Problem details: After dropping the pictures, give again exactly the lines of the data from its first line through the line with "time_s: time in", which is included as well.

Raw data:
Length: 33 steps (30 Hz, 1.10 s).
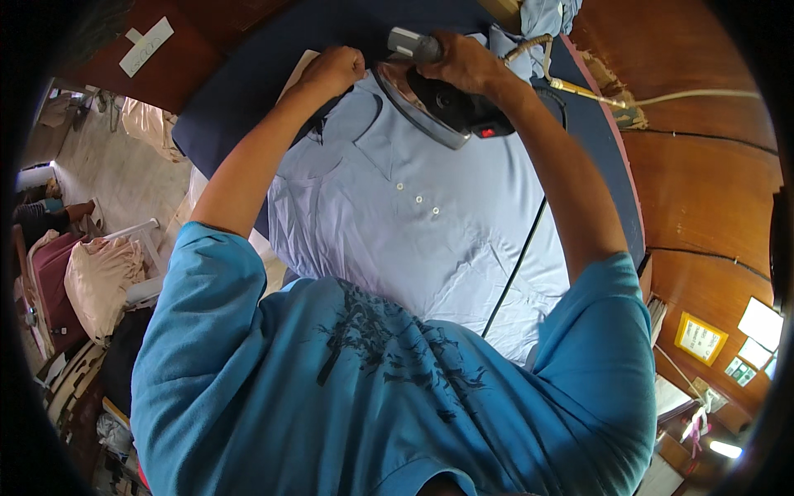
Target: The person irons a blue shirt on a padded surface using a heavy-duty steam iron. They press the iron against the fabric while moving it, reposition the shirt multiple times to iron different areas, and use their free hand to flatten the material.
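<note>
While our right hand [467,62] grips the iron [442,101] at the frame's top centre, our left hand [335,70] curls apart from it, whether pinching anything we cannot tell; the pale blue shirt [475,198] lies mid-frame.
</note>
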Available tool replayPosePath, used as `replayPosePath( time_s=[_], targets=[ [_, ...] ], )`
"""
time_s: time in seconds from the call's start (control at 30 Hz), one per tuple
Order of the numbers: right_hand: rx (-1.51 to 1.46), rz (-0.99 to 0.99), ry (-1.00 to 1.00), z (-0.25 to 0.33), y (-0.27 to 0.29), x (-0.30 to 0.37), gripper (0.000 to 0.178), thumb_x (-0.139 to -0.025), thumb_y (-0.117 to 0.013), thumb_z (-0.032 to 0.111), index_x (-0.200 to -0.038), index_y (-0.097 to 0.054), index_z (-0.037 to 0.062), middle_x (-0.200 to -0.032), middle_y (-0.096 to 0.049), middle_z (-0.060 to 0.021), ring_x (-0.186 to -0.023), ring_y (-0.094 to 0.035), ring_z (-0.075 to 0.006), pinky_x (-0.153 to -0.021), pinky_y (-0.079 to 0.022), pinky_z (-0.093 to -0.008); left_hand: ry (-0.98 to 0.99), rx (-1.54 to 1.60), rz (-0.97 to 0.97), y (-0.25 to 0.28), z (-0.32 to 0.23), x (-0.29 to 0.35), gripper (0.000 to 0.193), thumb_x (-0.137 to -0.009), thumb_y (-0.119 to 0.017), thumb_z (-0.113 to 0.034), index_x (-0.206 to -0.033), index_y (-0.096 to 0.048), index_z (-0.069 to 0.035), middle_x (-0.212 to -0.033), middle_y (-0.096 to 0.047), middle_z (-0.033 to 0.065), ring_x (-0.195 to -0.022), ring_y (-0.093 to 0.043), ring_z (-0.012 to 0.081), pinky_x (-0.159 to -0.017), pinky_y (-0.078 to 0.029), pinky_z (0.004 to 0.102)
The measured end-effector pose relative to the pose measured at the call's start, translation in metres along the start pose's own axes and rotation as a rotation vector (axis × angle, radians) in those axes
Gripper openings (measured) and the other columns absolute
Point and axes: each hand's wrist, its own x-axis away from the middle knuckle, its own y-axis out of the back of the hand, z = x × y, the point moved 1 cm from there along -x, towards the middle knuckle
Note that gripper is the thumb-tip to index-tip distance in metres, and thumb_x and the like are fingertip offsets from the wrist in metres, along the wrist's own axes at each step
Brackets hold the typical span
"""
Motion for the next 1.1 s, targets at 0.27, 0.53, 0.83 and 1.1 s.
replayPosePath(
  time_s=[0.27, 0.53, 0.83, 1.1],
  targets=[
    [-0.018, -0.138, -0.314, -0.026, 0.012, -0.020, 0.053, -0.071, -0.069, 0.033, -0.113, -0.056, 0.0037, -0.101, -0.063, -0.0232, -0.098, -0.060, -0.0358, -0.084, -0.047, -0.0392, 0.139, -0.025, 0.001, 0.004, -0.014, 0.005, 0.013, -0.078, -0.066, -0.020, -0.078, -0.064, -0.006, -0.078, -0.066, 0.0111, -0.081, -0.064, 0.0256, -0.072, -0.048, 0.0367],
    [0.047, -0.152, -0.122, -0.014, 0.002, -0.016, 0.055, -0.071, -0.068, 0.038, -0.112, -0.058, 0.0030, -0.096, -0.064, -0.0237, -0.089, -0.063, -0.0353, -0.076, -0.049, -0.0373, 0.033, -0.098, -0.034, -0.002, 0.002, -0.005, 0.014, -0.078, -0.065, -0.016, -0.079, -0.063, -0.002, -0.076, -0.065, 0.0132, -0.076, -0.064, 0.0277, -0.068, -0.047, 0.0369],
    [-0.148, 0.027, -0.249, -0.005, 0.013, 0.102, 0.049, -0.071, -0.068, 0.034, -0.108, -0.057, 0.0031, -0.090, -0.065, -0.0215, -0.085, -0.064, -0.0329, -0.075, -0.049, -0.0371, -0.239, -0.431, -0.485, -0.022, -0.041, 0.066, 0.020, -0.082, -0.061, -0.025, -0.094, -0.059, -0.010, -0.090, -0.062, 0.0066, -0.088, -0.061, 0.0270, -0.074, -0.048, 0.0400],
    [-0.071, 0.098, -0.288, 0.021, 0.004, 0.167, 0.046, -0.071, -0.065, 0.033, -0.108, -0.058, 0.0059, -0.085, -0.066, -0.0205, -0.081, -0.065, -0.0331, -0.074, -0.049, -0.0383, -0.035, -0.463, -0.388, -0.064, -0.048, 0.127, 0.017, -0.079, -0.062, -0.025, -0.088, -0.058, -0.011, -0.079, -0.061, 0.0059, -0.080, -0.061, 0.0253, -0.070, -0.045, 0.0406]
  ],
)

Result:
Length: 33 steps (30 Hz, 1.10 s).
Target: The person irons a blue shirt on a padded surface using a heavy-duty steam iron. They press the iron against the fabric while moving it, reposition the shirt multiple times to iron different areas, and use their free hand to flatten the material.
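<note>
While our right hand [467,62] grips the iron [442,101] at the frame's top centre, our left hand [335,70] curls apart from it, whether pinching anything we cannot tell; the pale blue shirt [475,198] lies mid-frame.
</note>
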Available tool replayPosePath, used as `replayPosePath( time_s=[_], targets=[ [_, ...] ], )`
"""
time_s: time in seconds from the call's start (control at 30 Hz), one per tuple

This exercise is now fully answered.